Ave, César ! (2016) des Frères Coen
Les frères Coen mûrissent l'idée du film depuis longtemps puisqu'ils ont pensé à une trilogie dite "des Idiots" avec "O'Brother" (2000) et "Intolérable Cruauté" (2003), déjà avec George Clooney. Bien que sur "Idiots" on aurait pensé pour ce dernier, plus au film "Burn After Reading" (2008) ! Néanmoins, prévu en 2004, le film a mis une dizaine d'années à naitre avec un casting toujours aussi riche et enviable. Outre le fidèle George Clooney, les frères Coen retrouvent Josh Brolin après "No country for a Old Man" (2007) et Scarlett Johansson après "The Barber : l'homme qui n'était pas là" (2001), bien sûr l'épouse de Joel Coen la toujours présente Frances McDormand dans un petit rôle particulièrement savoureux. Les nouveaux venus ont pratiquement les meilleurs personnages, des jumelles pour la talentueuse Tilda Swinton, un pastiche de Gene Kelly pour le toujours étonnant Channing Tatum, un ersatz de J.L. Mankiewicz pour Ralph Fiennes, une apparition pour Jonah Hill et le retour désirable du jeune Alden Ehrenreich, révélation du chef d'oeuvre "Tetro" (2009) et "Twixt" (2012) de Francis Ford Coppola... Bref une production digne des génériques glorieux de l'âge d'Or de Hollywood.
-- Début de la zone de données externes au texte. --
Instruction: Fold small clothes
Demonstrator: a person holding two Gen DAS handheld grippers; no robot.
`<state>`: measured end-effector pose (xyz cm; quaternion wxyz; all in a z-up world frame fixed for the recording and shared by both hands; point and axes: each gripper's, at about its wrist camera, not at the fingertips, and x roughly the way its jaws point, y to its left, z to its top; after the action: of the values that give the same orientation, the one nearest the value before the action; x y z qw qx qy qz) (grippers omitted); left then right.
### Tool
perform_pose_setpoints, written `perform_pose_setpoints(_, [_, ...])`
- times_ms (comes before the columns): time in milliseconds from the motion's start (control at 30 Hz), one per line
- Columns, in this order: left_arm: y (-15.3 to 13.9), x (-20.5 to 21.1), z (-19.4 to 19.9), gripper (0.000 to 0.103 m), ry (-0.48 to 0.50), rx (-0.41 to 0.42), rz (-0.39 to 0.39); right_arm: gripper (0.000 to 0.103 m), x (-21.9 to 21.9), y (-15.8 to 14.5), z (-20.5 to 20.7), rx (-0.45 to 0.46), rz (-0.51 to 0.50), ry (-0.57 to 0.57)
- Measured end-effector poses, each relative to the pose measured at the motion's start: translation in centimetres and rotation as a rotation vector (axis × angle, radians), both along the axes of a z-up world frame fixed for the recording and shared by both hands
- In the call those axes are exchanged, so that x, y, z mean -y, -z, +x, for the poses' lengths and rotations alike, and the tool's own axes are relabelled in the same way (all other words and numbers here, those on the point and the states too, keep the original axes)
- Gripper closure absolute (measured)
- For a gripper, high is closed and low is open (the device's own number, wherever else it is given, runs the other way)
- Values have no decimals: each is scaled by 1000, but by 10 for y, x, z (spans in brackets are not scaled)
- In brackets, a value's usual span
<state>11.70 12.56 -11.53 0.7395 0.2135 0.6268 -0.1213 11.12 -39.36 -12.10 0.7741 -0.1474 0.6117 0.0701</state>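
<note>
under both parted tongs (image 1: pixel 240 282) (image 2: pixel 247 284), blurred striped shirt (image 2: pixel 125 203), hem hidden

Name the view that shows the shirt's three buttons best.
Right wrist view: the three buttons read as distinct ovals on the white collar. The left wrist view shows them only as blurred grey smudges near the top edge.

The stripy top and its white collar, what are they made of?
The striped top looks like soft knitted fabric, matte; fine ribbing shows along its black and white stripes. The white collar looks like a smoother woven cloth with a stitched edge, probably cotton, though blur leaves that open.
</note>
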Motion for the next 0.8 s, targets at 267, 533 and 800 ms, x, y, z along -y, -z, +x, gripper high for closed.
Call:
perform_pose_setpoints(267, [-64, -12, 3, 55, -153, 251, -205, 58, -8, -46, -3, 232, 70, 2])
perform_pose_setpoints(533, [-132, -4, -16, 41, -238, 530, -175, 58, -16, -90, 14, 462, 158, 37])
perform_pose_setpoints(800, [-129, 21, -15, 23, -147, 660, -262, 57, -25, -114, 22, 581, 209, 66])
Ca tombe bien car l'histoire des Coen se déroule justement dans le monde des studios des années 50 ou comment un studio en pleine superproduction (genre "Ben-Hur" en 1959 de Wylliam Wyller) doit faire face aux déboires et démêlés divers de ses stars, éviter la censure et prévoir le déclin inévitable du 7ème Art devant l'arrivée de la télévision. On croise donc divers tournages qui sont autant de clins d'oeil aux films des années 50, et on déambule dans les méandres des studios avec une mention spéciale au travail du Chef décorateur Jess Gonchor qui a épluché les archives de l'époque pour y être le plus fidèle possible. Le tout en suivant le personnage de Eddie Mannix (Brolin), un homme qui a réellement existé et qui était "fixer", soit une sorte d'homme de l'ombre, qui devait règler les problèmes du studios tout en évitant les scandales qui tournent souvent entre fric, sexe et religion. Rappelons que le personnage de Eddie Mannix fut déjà interprété par Bob Hoskins dans "Hollywoodland" (2007) de Allen Coulter ; pour l'anecdote, dans ce dernier film, jouait Diane Lane qui fut l'épouse de Josh Brolin et Christophe Lambert qui se font face à face dans "Ave César !"... Pour en revenir au film, outre les soucis très hollywoodiens, l'intrigue porte fortement sur la psychose anti-communiste avec un lien indirect mais particulièrement intelligent sur le maccarthysme qui frappe Hollywood surtout lors des années 1953-1954 (Origines et Commissions !). On retrouve le style comédie à la Coen, avec leurs idiots qui ne savent pas qu'ils le sont, des intrigues pourtant sérieuses et portant la dramaturgie qui est toujours dégoupillée par la bêtise innée de leurs personnages. On aurait aimé peut-être que certains personnages soient plus présents (Johansson et Hill surtout) tandis que la jumellité de Tilda Swinton place l'actrice au premier plan alors qu'une seule journaliste était suffisante. "Ave César" est souvent savoureux, dresse un portrait peu flatteur mais jamais gratuit et plein d'acuité du Hollywood d'alors. Mais si le film est très plaisant, empli de qualités, il en manque un peu pour se hisser à leurs meilleurs films.